Probabilmente furono gli Etruschi ad utilizzare per primi l’acqua calda del Calidario.
Le acque della sorgente in passato sono state identificate, forse erroneamente, come le famose “Aquae Populoniae“, a quei tempi già famosissime. Qui attinsero i Legionari romani di cui ancora oggi possiamo apprezzare importanti testimonianze come il “Mausoleo di Caio Trebazio” (la torricella di Caldana, nelle cui vicinanze è stato rinvenuto un sigillo romano con l’iscrizione “Caius Trabatius”; la torricella è ancora visibile a 400 mt. dal Calidario) e l’iscrizione di una terzina (molto probabilmente dettata dal conduttore delle terme romane) che, scritta nella “Tabula Peutingeriana” ai tempi di Teodosio (sec. IV d.C.), così recitava:
“Ad onta dei seguaci di Galeno dona salute a Venere e Mercurio ignea vena che mi stilla in seno“.
Al periodo 1249-1257 risale la costruzione di un grande muro di contenimento delle acque calde.

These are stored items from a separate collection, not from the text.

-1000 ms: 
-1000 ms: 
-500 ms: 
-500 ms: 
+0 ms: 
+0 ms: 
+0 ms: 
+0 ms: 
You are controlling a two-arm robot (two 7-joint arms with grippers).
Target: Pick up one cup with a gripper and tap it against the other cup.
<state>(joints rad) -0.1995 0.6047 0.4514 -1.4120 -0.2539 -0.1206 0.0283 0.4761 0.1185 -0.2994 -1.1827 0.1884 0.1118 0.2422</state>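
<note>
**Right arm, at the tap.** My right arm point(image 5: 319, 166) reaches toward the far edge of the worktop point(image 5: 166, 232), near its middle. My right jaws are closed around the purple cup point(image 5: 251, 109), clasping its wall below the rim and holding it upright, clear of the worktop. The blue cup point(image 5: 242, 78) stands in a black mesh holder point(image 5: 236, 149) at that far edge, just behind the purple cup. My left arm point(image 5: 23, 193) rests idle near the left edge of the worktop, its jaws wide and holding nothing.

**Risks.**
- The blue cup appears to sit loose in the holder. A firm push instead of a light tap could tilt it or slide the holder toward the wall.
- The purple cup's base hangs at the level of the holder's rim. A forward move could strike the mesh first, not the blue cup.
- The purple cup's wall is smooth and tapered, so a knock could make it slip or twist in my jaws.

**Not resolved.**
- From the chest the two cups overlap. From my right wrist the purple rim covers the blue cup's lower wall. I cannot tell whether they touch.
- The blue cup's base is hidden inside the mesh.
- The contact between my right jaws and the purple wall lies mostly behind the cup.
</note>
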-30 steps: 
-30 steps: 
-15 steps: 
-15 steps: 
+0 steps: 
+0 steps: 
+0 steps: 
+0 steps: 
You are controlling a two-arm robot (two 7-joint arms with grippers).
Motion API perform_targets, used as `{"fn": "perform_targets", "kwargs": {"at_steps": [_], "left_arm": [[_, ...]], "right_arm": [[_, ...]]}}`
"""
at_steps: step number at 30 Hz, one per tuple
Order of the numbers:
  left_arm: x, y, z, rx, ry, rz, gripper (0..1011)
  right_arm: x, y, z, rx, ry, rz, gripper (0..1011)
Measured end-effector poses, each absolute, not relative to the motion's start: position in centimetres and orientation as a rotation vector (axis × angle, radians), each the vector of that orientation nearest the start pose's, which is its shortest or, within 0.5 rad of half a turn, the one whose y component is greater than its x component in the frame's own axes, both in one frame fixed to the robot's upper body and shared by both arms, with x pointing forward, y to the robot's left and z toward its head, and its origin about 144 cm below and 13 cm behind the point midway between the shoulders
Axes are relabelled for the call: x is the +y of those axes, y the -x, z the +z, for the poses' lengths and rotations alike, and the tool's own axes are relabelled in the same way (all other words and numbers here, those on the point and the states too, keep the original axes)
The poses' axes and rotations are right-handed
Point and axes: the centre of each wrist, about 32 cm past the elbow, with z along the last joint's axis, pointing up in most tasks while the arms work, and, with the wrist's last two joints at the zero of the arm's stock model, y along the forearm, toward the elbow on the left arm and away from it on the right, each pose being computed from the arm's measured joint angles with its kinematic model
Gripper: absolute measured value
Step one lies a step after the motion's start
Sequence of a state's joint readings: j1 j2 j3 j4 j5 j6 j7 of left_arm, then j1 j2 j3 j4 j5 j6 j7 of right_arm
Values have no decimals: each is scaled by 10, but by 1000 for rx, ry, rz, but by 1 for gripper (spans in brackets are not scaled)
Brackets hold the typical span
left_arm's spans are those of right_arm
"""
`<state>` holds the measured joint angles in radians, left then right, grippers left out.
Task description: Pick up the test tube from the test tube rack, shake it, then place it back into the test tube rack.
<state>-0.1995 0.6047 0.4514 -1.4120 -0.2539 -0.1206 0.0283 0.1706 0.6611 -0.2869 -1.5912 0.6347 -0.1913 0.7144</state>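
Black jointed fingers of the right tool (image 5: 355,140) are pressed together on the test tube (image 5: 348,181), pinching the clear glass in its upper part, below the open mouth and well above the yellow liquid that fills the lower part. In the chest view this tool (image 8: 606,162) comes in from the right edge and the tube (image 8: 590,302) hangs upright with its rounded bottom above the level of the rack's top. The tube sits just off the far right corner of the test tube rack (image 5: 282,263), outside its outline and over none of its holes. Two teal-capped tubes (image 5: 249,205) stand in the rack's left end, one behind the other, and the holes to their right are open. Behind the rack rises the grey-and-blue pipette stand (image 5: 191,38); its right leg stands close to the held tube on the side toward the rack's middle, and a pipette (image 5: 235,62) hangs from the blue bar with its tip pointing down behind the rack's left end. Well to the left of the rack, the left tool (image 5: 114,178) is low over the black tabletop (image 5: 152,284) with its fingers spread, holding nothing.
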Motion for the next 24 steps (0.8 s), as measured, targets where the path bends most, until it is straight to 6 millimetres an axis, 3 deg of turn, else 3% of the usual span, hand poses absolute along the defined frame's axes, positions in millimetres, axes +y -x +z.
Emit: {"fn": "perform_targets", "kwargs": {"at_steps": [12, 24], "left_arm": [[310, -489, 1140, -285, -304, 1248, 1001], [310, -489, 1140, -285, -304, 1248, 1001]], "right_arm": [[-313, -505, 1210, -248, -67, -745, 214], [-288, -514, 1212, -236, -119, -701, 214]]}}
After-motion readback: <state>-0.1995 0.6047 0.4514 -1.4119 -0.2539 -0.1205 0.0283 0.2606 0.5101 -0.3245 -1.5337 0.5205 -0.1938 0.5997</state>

Di proprietà dei Conti della Gherardesca dal XI secolo, la Valle del Cornia rimase sotto il dominio della Repubblica di Pisa fino al 1406, anno in cui passò sotto la potente Repubblica di Firenze.
Populonia costituiva una penisola alla palude di Caldana, alimentato dalle acque calde delle sorgenti e da un ramo del Cornia, fino a che verso la metà del 1500 Cosimo I° De’ Medici ne regolamentò gli argini riunendo così anche le acque calde in un fosso detto “Fossa calda”, per poi immetterle nell’allora lago di Rimigliano (da Rio Miliano o Rio dell’Emilia), così si prosciugò il padule di Caldana.
La Sorgente del Calidario da vita ad un Laghetto Naturale tra i più importanti a livello europeo, unico per la sua grandezza con una superficie d’acqua di circa 3.000 mq. Un laghetto millenario con storiche proprietà terapeutiche. Una vera risorsa che madre natura, circa 6 milioni di anni fa, ha regalato alla Val di Cornia grazie alla risalita spontanea della acque in un corpo granitico ad elevata temperatura.